— PROBLEM REQUIREMENTS —
The records need to be set down again exactly as they appear.

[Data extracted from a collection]
*** Begin section ***
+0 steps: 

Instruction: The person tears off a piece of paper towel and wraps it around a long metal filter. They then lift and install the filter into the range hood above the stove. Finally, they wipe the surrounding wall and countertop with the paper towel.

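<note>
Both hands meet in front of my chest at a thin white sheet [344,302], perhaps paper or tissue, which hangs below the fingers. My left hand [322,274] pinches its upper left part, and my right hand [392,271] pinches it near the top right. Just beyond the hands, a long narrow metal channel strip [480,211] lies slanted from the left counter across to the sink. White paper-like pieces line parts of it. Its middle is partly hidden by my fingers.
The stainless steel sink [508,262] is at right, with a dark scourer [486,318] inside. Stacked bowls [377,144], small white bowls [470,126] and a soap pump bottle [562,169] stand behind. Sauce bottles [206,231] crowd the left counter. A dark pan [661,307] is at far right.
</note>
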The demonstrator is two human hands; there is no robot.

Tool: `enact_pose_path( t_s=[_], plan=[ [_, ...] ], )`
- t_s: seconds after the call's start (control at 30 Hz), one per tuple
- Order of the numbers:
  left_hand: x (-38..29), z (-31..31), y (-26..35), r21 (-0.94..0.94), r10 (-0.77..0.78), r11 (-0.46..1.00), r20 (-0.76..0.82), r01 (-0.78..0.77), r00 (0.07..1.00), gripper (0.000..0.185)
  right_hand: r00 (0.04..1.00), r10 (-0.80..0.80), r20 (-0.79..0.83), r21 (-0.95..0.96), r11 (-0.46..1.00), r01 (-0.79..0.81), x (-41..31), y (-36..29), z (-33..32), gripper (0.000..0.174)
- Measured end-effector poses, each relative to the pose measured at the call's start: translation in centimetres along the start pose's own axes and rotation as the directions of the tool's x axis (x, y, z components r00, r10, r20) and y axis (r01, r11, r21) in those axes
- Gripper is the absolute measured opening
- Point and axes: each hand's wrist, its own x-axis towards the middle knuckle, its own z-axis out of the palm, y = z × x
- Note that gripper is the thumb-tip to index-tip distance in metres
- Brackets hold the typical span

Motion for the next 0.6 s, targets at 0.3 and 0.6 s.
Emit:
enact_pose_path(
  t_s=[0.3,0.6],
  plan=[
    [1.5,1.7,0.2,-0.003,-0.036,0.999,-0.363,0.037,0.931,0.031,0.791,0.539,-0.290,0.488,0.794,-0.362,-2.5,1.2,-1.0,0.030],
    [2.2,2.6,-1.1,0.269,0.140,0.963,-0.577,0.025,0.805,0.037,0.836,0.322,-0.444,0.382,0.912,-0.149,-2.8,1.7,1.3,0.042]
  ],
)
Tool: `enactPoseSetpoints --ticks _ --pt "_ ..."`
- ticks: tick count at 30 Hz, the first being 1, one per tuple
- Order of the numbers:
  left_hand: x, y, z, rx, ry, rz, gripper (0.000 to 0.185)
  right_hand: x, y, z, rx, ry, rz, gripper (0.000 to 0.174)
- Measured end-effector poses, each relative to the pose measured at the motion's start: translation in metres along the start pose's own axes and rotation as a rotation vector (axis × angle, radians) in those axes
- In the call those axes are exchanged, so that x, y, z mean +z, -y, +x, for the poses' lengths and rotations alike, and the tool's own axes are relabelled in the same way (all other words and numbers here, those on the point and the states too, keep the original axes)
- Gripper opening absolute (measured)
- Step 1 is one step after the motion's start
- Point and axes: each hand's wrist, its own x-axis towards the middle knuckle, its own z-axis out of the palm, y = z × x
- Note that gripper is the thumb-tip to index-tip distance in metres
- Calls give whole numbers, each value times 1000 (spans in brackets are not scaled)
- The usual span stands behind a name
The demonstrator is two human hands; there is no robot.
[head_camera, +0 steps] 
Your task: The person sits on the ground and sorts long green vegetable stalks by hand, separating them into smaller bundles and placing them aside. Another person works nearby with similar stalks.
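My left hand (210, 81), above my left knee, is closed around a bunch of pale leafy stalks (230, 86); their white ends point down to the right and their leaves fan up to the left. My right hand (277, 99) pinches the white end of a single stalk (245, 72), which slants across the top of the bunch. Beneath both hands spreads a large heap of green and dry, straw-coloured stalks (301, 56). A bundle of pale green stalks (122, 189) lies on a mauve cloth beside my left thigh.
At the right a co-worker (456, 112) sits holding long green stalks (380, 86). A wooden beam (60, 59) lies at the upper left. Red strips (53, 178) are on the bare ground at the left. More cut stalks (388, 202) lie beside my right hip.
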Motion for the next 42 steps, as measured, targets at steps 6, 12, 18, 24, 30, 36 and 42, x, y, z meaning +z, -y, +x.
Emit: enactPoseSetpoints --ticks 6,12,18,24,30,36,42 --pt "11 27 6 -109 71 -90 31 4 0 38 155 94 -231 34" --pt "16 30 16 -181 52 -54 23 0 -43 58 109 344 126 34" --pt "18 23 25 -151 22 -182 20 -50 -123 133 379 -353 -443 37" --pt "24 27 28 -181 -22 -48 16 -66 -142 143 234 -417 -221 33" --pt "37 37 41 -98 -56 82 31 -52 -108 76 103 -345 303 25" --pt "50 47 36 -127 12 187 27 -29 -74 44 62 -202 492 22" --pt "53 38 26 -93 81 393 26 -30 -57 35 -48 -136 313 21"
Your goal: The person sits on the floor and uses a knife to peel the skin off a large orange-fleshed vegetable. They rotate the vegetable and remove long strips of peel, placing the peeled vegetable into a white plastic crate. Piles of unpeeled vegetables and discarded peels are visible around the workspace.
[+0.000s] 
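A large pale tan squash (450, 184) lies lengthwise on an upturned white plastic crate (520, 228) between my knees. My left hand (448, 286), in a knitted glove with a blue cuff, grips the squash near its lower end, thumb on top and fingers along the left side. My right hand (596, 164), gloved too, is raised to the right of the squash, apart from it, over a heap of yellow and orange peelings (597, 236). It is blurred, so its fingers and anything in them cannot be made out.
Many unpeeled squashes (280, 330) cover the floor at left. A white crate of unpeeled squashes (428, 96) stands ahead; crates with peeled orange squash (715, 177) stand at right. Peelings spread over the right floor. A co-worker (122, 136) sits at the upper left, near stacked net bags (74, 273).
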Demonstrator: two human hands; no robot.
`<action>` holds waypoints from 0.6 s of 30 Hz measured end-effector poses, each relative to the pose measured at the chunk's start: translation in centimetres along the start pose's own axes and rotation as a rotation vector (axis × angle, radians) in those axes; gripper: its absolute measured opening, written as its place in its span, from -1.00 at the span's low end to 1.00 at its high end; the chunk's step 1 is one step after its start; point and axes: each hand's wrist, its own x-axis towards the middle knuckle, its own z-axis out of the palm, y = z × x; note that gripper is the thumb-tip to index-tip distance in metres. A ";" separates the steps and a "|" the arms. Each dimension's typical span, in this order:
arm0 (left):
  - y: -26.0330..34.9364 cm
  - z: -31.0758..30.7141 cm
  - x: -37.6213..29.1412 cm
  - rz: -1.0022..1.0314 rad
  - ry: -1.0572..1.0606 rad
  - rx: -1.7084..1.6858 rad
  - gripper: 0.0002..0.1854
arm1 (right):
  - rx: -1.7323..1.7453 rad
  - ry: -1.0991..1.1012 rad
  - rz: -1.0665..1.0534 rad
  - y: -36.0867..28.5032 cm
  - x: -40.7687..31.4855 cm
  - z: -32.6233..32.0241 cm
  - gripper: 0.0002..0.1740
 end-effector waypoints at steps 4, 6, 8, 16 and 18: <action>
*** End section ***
— REPLY TO THE TASK —
+0 steps: 

Instruction: The person tears off a piece of paper towel and wraps it around a long metal filter. They then lift and install the filter into the range hood above the stove. Finally, they wipe the surrounding wall and countertop with the paper towel.

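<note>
Both hands meet in front of my chest at a thin white sheet [344,302], perhaps paper or tissue, which hangs below the fingers. My left hand [322,274] pinches its upper left part, and my right hand [392,271] pinches it near the top right. Just beyond the hands, a long narrow metal channel strip [480,211] lies slanted from the left counter across to the sink. White paper-like pieces line parts of it. Its middle is partly hidden by my fingers.
The stainless steel sink [508,262] is at right, with a dark scourer [486,318] inside. Stacked bowls [377,144], small white bowls [470,126] and a soap pump bottle [562,169] stand behind. Sauce bottles [206,231] crowd the left counter. A dark pan [661,307] is at far right.
</note>
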The demonstrator is two human hands; there is no robot.

Tool: `enact_pose_path( t_s=[_], plan=[ [_, ...] ], )`
- t_s: seconds after the call's start (control at 30 Hz), one per tuple
- Order of the numbers:
  left_hand: x (-38..29), z (-31..31), y (-26..35), r21 (-0.94..0.94), r10 (-0.77..0.78), r11 (-0.46..1.00), r20 (-0.76..0.82), r01 (-0.78..0.77), r00 (0.07..1.00), gripper (0.000..0.185)
  right_hand: r00 (0.04..1.00), r10 (-0.80..0.80), r20 (-0.79..0.83), r21 (-0.95..0.96), r11 (-0.46..1.00), r01 (-0.79..0.81), x (-41..31), y (-36..29), z (-33..32), gripper (0.000..0.174)
- Measured end-effector poses, each relative to the pose measured at the call's start: translation in centimetres along the start pose's own axes and rotation as the directions of the tool's x axis (x, y, z components r00, r10, r20) and y axis (r01, r11, r21) in those axes
- Gripper is the absolute measured opening
- Point and axes: each hand's wrist, its own x-axis towards the middle knuckle, its own z-axis out of the palm, y = z × x
- Note that gripper is the thumb-tip to index-tip distance in metres
- Brackets hold the typical span

Motion for the next 0.6 s, targets at 0.3 and 0.6 s.
Emit:
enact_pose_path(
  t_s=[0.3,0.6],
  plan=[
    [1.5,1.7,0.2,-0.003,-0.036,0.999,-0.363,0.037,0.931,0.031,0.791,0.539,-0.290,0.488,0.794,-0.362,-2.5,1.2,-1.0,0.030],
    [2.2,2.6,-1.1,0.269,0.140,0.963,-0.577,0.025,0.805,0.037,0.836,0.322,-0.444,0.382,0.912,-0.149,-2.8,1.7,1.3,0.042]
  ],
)
Tool: `enactPoseSetpoints --ticks _ --pt "_ ..."`
- ticks: tick count at 30 Hz, the first being 1, one per tuple
- Order of the numbers:
  left_hand: x, y, z, rx, ry, rz, gripper (0.000 to 0.185)
  right_hand: x, y, z, rx, ry, rz, gripper (0.000 to 0.174)
- Measured end-effector poses, each relative to the pose measured at the motion's start: translation in metres along the start pose's own axes and rotation as a rotation vector (axis × angle, radians) in those axes
- In the call those axes are exchanged, so that x, y, z mean +z, -y, +x, for the poses' lengths and rotations alike, and the tool's own axes are relabelled in the same way (all other words and numbers here, those on the point and the states too, keep the original axes)
- Gripper opening absolute (measured)
- Step 1 is one step after the motion's start
- Point and axes: each hand's wrist, its own x-axis towards the middle knuckle, its own z-axis out of the palm, y = z × x
- Note that gripper is the thumb-tip to index-tip distance in metres
- Calls give whole numbers, each value times 1000 (spans in brackets are not scaled)
- The usual span stands behind a name
The demonstrator is two human hands; there is no robot.
[head_camera, +0 steps] 
Your task: The person sits on the ground and sorts long green vegetable stalks by hand, separating them into smaller bundles and placing them aside. Another person works nearby with similar stalks.
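My left hand (210, 81), above my left knee, is closed around a bunch of pale leafy stalks (230, 86); their white ends point down to the right and their leaves fan up to the left. My right hand (277, 99) pinches the white end of a single stalk (245, 72), which slants across the top of the bunch. Beneath both hands spreads a large heap of green and dry, straw-coloured stalks (301, 56). A bundle of pale green stalks (122, 189) lies on a mauve cloth beside my left thigh.
At the right a co-worker (456, 112) sits holding long green stalks (380, 86). A wooden beam (60, 59) lies at the upper left. Red strips (53, 178) are on the bare ground at the left. More cut stalks (388, 202) lie beside my right hip.
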Motion for the next 42 steps, as measured, targets at steps 6, 12, 18, 24, 30, 36 and 42, x, y, z meaning +z, -y, +x.
Emit: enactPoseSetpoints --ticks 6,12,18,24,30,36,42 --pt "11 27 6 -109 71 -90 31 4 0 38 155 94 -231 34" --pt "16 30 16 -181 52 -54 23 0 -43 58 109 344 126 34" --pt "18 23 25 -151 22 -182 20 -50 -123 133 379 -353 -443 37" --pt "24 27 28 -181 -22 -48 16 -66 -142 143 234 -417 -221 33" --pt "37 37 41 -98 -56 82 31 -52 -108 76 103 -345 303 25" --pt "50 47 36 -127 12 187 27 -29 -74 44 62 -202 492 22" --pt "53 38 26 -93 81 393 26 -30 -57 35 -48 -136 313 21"
Your goal: The person sits on the floor and uses a knife to peel the skin off a large orange-fleshed vegetable. They rotate the vegetable and remove long strips of peel, placing the peeled vegetable into a white plastic crate. Piles of unpeeled vegetables and discarded peels are visible around the workspace.
[+0.000s] 
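A large pale tan squash (450, 184) lies lengthwise on an upturned white plastic crate (520, 228) between my knees. My left hand (448, 286), in a knitted glove with a blue cuff, grips the squash near its lower end, thumb on top and fingers along the left side. My right hand (596, 164), gloved too, is raised to the right of the squash, apart from it, over a heap of yellow and orange peelings (597, 236). It is blurred, so its fingers and anything in them cannot be made out.
Many unpeeled squashes (280, 330) cover the floor at left. A white crate of unpeeled squashes (428, 96) stands ahead; crates with peeled orange squash (715, 177) stand at right. Peelings spread over the right floor. A co-worker (122, 136) sits at the upper left, near stacked net bags (74, 273).
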Demonstrator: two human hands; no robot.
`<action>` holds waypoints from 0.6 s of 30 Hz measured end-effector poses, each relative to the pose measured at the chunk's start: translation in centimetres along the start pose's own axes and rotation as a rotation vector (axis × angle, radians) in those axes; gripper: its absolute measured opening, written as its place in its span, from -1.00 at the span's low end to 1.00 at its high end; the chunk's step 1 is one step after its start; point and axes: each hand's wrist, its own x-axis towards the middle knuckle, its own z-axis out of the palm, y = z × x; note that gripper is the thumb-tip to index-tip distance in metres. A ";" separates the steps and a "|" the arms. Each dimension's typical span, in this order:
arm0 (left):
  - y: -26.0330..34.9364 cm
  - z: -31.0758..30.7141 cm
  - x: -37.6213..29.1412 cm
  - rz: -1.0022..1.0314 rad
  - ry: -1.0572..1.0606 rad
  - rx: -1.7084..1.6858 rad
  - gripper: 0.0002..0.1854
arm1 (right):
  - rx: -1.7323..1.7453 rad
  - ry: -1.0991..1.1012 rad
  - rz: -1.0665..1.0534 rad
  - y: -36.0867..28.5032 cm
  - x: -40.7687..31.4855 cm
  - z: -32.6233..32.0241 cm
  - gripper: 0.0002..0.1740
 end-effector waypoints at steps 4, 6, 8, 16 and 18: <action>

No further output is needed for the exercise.